The Samuel Lunenfeld Research Institute, Mount Sinai Hospital, Canada.
Clin Cancer Res. 2012 Aug 15;18(16):4334-44. doi: 10.1158/1078-0432.CCR-12-0199. Epub 2012 Jul 2.
To assess inflammation-related gene expression in nonmalignant fallopian tube epithelium (FTE) from BRCA1/2 mutation carriers and control patients obtained during the luteal and follicular phase, and to determine the impact of BRCA1 and disabled homolog 2 (DAB2) on NF-κB-mediated proinflammatory signaling.
A list of inflammation-related and NF-κB-responsive genes was compiled through gene set enrichment and PubMed database search, corresponding probes identified, and unpaired t tests conducted to identify differentially expressed genes in previously profiled FTE samples. ES2 and A549 cells were cotransfected with DAB2- or BRCA1-targeting siRNA and an NF-κB-responsive luciferase reporter, treated with TNF-α and luciferase activity determined. To determine whether DAB2 or BRCA1 alters mRNA expression of NF-κB target genes, cells were transfected with siRNA, treated with TNF-α, and harvested for total RNA extraction and quantitative real-time PCR.
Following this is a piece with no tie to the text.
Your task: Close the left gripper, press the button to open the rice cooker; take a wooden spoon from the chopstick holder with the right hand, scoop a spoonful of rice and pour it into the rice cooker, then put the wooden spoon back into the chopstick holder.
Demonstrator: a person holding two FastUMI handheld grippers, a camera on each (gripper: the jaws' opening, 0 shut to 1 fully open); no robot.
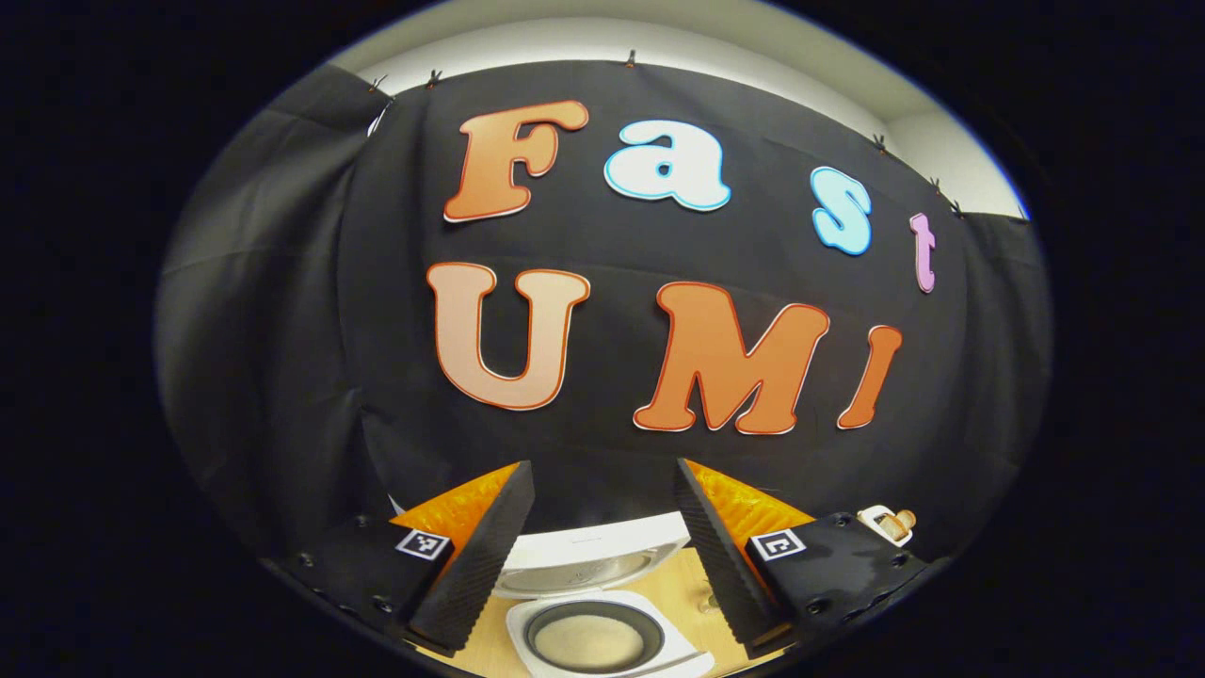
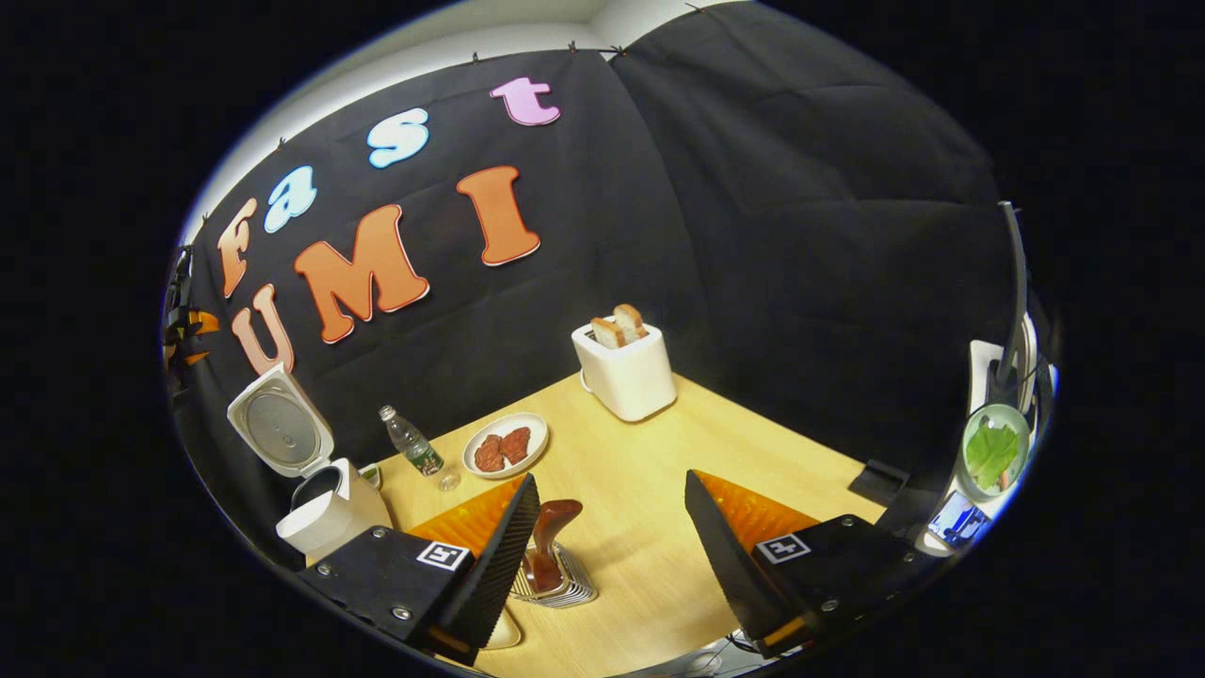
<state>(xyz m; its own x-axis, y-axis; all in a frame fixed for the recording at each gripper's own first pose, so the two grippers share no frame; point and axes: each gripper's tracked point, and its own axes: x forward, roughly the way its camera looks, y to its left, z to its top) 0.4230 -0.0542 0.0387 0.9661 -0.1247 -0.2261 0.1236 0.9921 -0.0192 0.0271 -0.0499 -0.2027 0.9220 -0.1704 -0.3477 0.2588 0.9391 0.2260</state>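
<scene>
In the left gripper view, my left gripper (image 1: 602, 471) is open and hangs above the white rice cooker (image 1: 602, 650). The cooker's lid (image 1: 588, 563) stands up, and pale rice shows in the dark inner pot (image 1: 590, 642). In the right gripper view, my right gripper (image 2: 612, 480) is open with nothing between its fingers. The brown wooden spoon (image 2: 548, 541) stands in the ribbed chopstick holder (image 2: 570, 589), just right of my left finger (image 2: 504, 556). The rice cooker (image 2: 325, 513) sits at the table's left end with its lid (image 2: 281, 426) raised.
On the wooden table (image 2: 650, 556) stand a water bottle (image 2: 411, 443), a plate of meat slices (image 2: 506, 444) and a white toaster (image 2: 623, 369) with bread in it. A bowl of greens (image 2: 993, 452) sits at the far right. A pale dish edge (image 2: 504, 633) peeks out under my left finger.
</scene>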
A subset of BRCA1-mutated luteal phase samples previously found to group with adnexal high-grade serous carcinomas (HGSCs) differentially expressed 124 inflammation-associated probesets relative to remaining FTE samples. These samples also differentially expressed 264 probes relative to other luteal phase samples exposed to the same postovulatory environment. Both BRCA1- and DAB2-targeting siRNA increased TNF-α-induced NF-κB activity and mRNA expression of NF-κB-dependent target gene SOD2 relative to nontargeting siRNA, suggesting that both proteins repress proinflammatory signaling.
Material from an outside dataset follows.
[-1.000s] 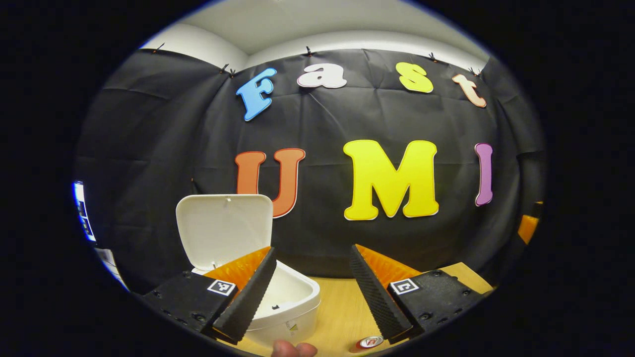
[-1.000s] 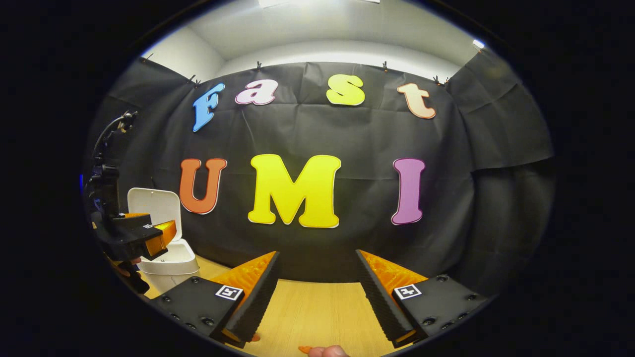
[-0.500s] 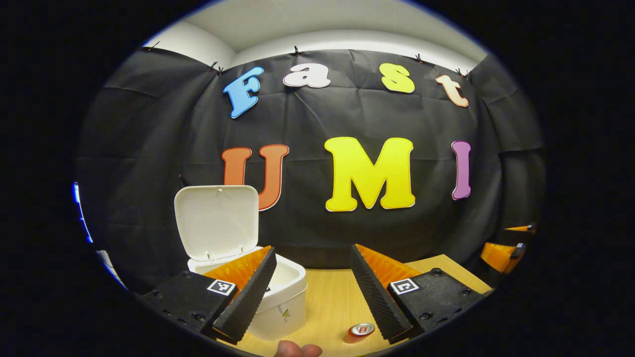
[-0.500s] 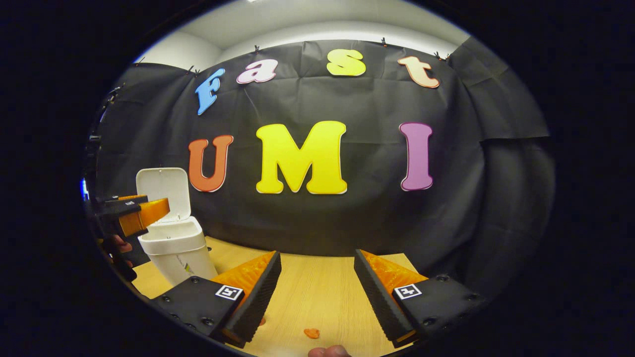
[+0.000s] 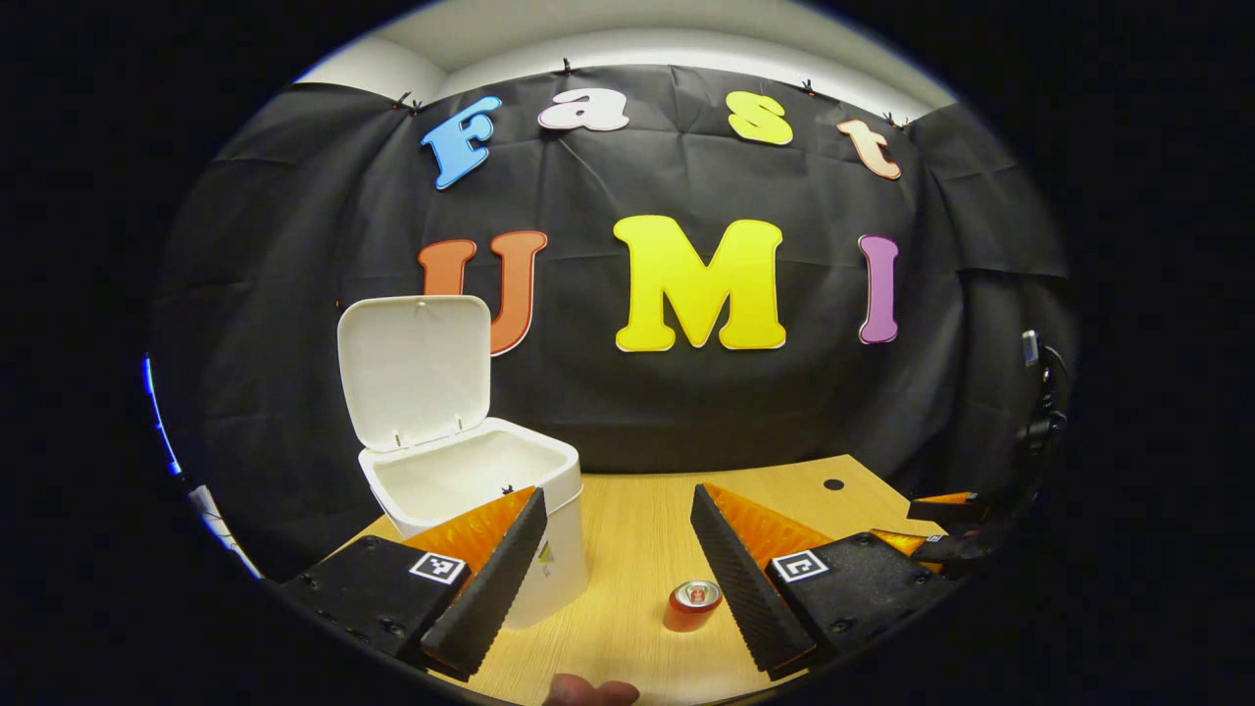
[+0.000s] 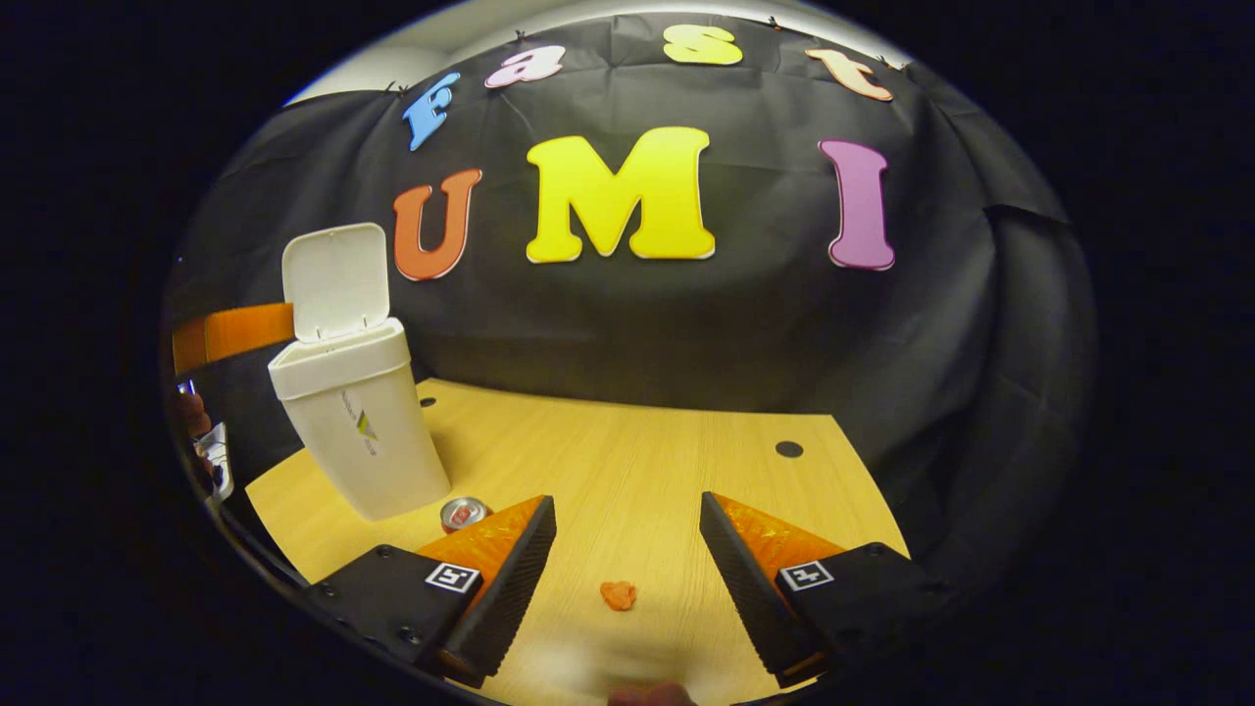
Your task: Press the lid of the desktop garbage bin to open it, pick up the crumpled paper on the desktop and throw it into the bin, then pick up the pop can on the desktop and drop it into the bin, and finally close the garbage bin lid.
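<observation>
Both tools [image 5: 613, 549] [image 6: 627, 559] gape empty; bin [image 5: 471, 490] lid [image 5: 414, 368] up, contents unseen.

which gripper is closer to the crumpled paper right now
Right. The right gripper hangs open above the desk with the crumpled paper between its fingers' line. The left gripper is over by the bin and can.

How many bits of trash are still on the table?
2. The pop can stands upright beside the bin, and the crumpled paper lies between the right claw's fingers. Others may be hidden.
</observation>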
These data provide evidence of elevated proinflammatory signaling in a subset of BRCA1-mutated luteal phase FTE, consistent with an altered response to ovulation-associated cytokines. Furthermore, both BRCA1 and DAB2 affect NF-κB activity, indicating a novel link between BRCA mutation status, ovulation, and predisposition to HGSC.
评估 BRCA1/2 突变携带者和对照患者非恶性输卵管上皮(FTE)中的炎症相关基因表达,并确定 BRCA1 和Disabled homolog 2(DAB2)对 NF-κB 介导的促炎信号的影响。
通过基因集富集和 PubMed 数据库搜索编制了一份炎症相关和 NF-κB 反应基因列表,确定了相应的探针,并进行了未配对 t 检验,以鉴定以前分析的 FTE 样本中的差异表达基因。将 ES2 和 A549 细胞与 DAB2 或 BRCA1 靶向 siRNA 共转染,并与 NF-κB 反应性荧光素酶报告基因一起处理,测定荧光素酶活性。为了确定 DAB2 或 BRCA1 是否改变 NF-κB 靶基因的 mRNA 表达,将细胞转染 siRNA,用 TNF-α处理,并提取总 RNA 进行定量实时 PCR。
先前发现与附件高级别浆液性癌(HGSCs)聚集的一组 BRCA1 突变黄体期样本与其余 FTE 样本相比,有 124 个炎症相关探针集差异表达。与暴露于相同排卵后环境的其他黄体期样本相比,这些样本也有 264 个探针差异表达。与非靶向 siRNA 相比,BRCA1 和 DAB2 靶向 siRNA 均增加了 TNF-α诱导的 NF-κB 活性和 NF-κB 依赖性靶基因 SOD2 的 mRNA 表达,表明这两种蛋白均抑制促炎信号。
这些数据提供了证据表明 BRCA1 突变黄体期 FTE 中存在升高的促炎信号,与排卵相关细胞因子的改变反应一致。此外,BRCA1 和 DAB2 均影响 NF-κB 活性,表明 BRCA 突变状态、排卵和 HGSC 易感性之间存在新的联系。